A report by ESPN's Jeff Carlisle about U.S. national team Gregg Berhalter on Wednesday set off new hysteria on the little world of soccer Twitter:
"USMNT boss Gregg Berhalter weighs up Europe move amid new contract talk - sources."
The part about new contract talks is what got people going.
I'd started by asking, would anyone in Berhalter's position do anything differently? The same for his federation bosses. Feel each other out? See what the market bears?
Do I think Berhalter did a good job over the last four years of rebuilding the USMNT program?
He'll probably never get enough credit for building a strong culture within the team and guiding his young players through the early parts of their careers until long after he leaves. Probably the only more underappreciated coach in the history of the men's national team is Lothar Osiander and what he did in 1986-88.
Did the USMNT meet expectations at the 2022 World Cup? Yes, by any reasonable standard, it did just fine.
But those expectations will ramp up wildly for 2026 when the USA is co-host. At a minimum, quarterfinal or bust.
Should Berhalter be the coach to take the USA to the 2026 World Cup?
I'd say two things:
1. As much as Berhalter has laid the groundwork for what comes next with the USMNT, he should move on. He was a member of the 2002 and 2006 World Cup teams and should know as well as anyone the difficulties U.S. head coaches have had in their second cycles. That camaraderie and bond — his players call it a "brotherhood" — Berhalter worked so hard to foster only lasts so long in the same way.
2. Pick anyone to succeed Berhalter -- any big-name club coach like Pep Guardiola or Jurgen Klopp or a national team coach like Joachim Loew or Didier Deschamps, who both won World Cup titles in their second cycles with their teams -- and there's no guarantee that the new coach will do any better than him in 2026.
I'd go further and say most of what will impact the USA's success the next time around will be beyond the control of the national team coach.
First and foremost, it will be how the core of stars do in Europe.
It cannot be overstated how important was the big-game experience of the players Berhalter started in the deciding group stage match against Iran — nine players on clubs in big five European leagues and six with Champions League experience.
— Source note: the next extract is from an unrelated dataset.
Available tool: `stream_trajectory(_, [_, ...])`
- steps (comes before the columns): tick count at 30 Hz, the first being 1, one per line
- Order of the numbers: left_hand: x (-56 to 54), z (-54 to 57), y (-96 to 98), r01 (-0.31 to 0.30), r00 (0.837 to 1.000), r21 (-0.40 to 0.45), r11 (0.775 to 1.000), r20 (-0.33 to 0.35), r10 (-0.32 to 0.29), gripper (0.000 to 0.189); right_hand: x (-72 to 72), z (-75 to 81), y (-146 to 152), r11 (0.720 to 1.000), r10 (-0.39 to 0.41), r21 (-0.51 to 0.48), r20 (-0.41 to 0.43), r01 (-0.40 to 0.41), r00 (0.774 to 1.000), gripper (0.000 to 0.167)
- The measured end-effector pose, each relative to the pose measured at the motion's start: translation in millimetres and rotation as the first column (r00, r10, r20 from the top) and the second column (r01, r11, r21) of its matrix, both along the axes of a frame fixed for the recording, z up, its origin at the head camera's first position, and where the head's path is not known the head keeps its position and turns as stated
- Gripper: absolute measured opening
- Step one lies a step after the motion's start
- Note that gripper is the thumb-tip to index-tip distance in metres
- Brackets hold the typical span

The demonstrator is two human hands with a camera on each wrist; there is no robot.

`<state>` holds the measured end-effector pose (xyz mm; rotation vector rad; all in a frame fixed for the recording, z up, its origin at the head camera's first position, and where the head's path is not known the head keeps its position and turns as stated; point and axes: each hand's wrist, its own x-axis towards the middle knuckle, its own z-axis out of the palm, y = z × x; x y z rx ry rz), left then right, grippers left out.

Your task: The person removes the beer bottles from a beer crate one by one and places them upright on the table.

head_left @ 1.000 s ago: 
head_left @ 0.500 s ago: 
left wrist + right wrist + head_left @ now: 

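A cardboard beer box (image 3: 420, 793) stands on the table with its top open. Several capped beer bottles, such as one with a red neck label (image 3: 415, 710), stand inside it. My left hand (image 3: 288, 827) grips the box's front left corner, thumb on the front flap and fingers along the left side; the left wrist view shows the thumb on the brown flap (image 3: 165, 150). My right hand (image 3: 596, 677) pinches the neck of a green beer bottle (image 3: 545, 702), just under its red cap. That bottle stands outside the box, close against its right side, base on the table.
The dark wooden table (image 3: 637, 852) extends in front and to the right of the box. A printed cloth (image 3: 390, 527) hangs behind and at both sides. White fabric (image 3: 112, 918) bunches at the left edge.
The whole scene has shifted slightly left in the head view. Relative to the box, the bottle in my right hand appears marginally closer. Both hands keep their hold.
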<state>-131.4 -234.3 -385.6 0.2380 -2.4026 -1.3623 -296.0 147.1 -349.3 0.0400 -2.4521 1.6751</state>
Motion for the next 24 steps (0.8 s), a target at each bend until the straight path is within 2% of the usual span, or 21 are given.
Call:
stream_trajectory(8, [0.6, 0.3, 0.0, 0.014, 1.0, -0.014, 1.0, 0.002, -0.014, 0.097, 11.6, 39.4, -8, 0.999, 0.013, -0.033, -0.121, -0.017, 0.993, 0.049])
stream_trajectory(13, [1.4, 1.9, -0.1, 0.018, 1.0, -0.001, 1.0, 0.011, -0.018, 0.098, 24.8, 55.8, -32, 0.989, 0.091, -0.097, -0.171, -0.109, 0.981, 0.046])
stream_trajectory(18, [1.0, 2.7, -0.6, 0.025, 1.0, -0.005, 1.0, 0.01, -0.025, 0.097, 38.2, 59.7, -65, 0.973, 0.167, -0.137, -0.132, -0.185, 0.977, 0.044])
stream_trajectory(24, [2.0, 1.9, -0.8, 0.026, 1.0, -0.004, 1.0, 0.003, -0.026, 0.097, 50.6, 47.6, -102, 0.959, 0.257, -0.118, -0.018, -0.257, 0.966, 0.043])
The next World Cup will come quickly — it's almost only three and a half years away. What that means is the decisions Christian Pulisic and his U.S. teammates getting renewed attention on the transfer market make now about their next moves will be huge because in most cases they will take them right up to 2026.
One thing Berhalter or his successor will have to come to terms with is the current limitation of the U.S. player pool. Are there any young dominating center backs with great ball skills out there right now? Or as Berhalter pointed out and was mercilessly pillared for misstating his background, a goalscorer like Memphis Depay? What you see is what you get in terms of players just breaking into MLS teams or starting out in Europe.
What can be done, though, is accelerate both their international experience and showcase their talent for the player market is make sure every available player is released for the 2023 Under-20 World Cup and 2024 Olympics.
Probably the most important single U.S. national team experience of the last five years in the run-up to Qatar 2022 was Tab Ramos' 2019 U.S. U-20 World Cup quarterfinal team that produced two 2022 World Cup starters — Sergino Dest and Tim Weah — and might have produced a third if Chris Richards had not been hurt. Dest went from the U-20s to breaking into the Ajax starting lineup in preseason camp a month later and soon committed to the USA. Weah made it a point to play for the U-20s, and he soon made a $10 million move from PSG to Lille.
The U.S. men's national team program has been presented with a unique opportunity of knowing now it has qualified teams for the 2023 Under-20 World Cup and 2024 Olympics. There's no guarantee that clubs will accede to the federation's requests to release players, but building for the 2026 World Cup is a mighty incentive to send the best Olympic men's soccer team ever assembled to Paris in 2024.